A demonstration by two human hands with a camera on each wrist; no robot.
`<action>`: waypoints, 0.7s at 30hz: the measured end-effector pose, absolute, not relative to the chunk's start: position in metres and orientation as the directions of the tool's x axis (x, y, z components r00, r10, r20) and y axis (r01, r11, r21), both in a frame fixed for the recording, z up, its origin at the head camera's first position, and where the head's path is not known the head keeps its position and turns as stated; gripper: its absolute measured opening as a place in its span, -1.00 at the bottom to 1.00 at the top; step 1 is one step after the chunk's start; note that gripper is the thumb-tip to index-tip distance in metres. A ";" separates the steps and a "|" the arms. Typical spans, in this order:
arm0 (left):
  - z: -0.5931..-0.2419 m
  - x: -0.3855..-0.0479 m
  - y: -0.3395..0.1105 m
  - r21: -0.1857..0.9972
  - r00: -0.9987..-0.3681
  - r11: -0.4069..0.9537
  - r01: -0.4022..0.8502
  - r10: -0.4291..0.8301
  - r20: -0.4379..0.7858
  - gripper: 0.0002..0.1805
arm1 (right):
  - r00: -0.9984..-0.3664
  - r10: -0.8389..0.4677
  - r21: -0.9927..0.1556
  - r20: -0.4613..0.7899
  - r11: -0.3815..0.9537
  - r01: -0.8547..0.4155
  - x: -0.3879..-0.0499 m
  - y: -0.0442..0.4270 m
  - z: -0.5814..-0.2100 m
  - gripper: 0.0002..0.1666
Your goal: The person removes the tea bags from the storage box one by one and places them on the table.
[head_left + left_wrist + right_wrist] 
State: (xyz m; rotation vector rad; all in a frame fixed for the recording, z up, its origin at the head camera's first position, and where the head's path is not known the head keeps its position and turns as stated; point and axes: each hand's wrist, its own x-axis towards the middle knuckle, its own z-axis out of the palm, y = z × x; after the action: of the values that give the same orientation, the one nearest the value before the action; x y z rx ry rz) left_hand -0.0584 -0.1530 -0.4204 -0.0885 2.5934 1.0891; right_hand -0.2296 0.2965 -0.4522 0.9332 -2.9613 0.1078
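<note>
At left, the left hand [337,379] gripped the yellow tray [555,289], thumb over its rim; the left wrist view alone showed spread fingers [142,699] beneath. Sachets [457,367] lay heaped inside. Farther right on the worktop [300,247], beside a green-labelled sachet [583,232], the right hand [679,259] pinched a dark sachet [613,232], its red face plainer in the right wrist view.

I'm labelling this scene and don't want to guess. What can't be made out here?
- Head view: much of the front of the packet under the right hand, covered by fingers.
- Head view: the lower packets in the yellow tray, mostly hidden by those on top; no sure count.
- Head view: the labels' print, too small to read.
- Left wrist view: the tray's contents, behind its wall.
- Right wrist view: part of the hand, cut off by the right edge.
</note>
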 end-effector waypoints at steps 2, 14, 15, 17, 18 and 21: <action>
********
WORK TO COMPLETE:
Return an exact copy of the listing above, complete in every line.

RESPONSE BELOW:
A demonstration by two human hands with a camera on each wrist; no robot.
`<action>`: waypoints, 0.7s at 30hz: the measured end-effector pose, absolute, not relative to the chunk's start: position in metres and orientation as the directions of the tool's x axis (x, y, z components r00, r10, r20) and y axis (r01, r11, r21), both in a frame fixed for the recording, z up, its origin at the head camera's first position, and where the head's path is not known the head keeps its position and turns as stated; gripper: its absolute measured opening as a place in its span, -1.00 at the bottom to 1.00 at the top; step 1 is one step after the chunk's start; note that gripper is the thumb-tip to index-tip distance in metres. A ";" separates the steps and a "|" the arms. Typical spans, in this order:
arm0 (left):
  - z: -0.5931..-0.2419 m
  - x: -0.3855..-0.0479 m
  - y: -0.3395..0.1105 m
  - r21: -0.1857..0.9972
  - r00: -0.9987..-0.3681
  - r11: -0.4069..0.9537
  - r01: -0.4022..0.8502
  - r10: -0.4291..0.8301
  - r20: -0.4379..0.7858
  - gripper: 0.0002..0.1805
arm1 (right):
  - r00: -0.9984..-0.3664
  - r10: -0.8389..0.4677
  - r21: -0.9927..0.1556
  - r20: -0.4613..0.7899
  - r11: -0.3815..0.9537
  - r01: -0.8547..0.4155
  - x: -0.3879..-0.0499 m
  - y: -0.0442..0.4270 m
  - z: -0.5814..-0.2100 m
  - gripper: 0.0002..0.1666
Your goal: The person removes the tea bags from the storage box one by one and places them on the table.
[head_left + left_wrist + right_wrist] 
State: (xyz m; rotation vector rad; all in a frame fixed for the recording, z up, its origin at the head camera's first position, and where the head's path is not known the head keeps its position and turns as stated; point and axes: each hand's wrist, its own x-axis towards the middle knuckle, its own z-axis out of the palm, y = z × x; after the action: of the values that give the same orientation, the one nearest the value before the action; x y z rx ry rz) left_hand -0.0584 -0.1530 -0.4204 -0.0885 2.5934 1.0891; right_hand -0.2296 0.2965 -0.4522 0.9332 -2.9613 0.1078
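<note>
At left, the left hand [337,379] gripped the yellow tray [555,289], thumb over its rim; the left wrist view alone showed spread fingers [142,699] beneath. Sachets [457,367] lay heaped inside. Farther right on the worktop [300,247], beside a green-labelled sachet [583,232], the right hand [679,259] pinched a dark sachet [613,232], its red face plainer in the right wrist view.

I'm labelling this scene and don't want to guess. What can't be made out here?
- Head view: much of the front of the packet under the right hand, covered by fingers.
- Head view: the lower packets in the yellow tray, mostly hidden by those on top; no sure count.
- Head view: the labels' print, too small to read.
- Left wrist view: the tray's contents, behind its wall.
- Right wrist view: part of the hand, cut off by the right edge.
</note>
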 end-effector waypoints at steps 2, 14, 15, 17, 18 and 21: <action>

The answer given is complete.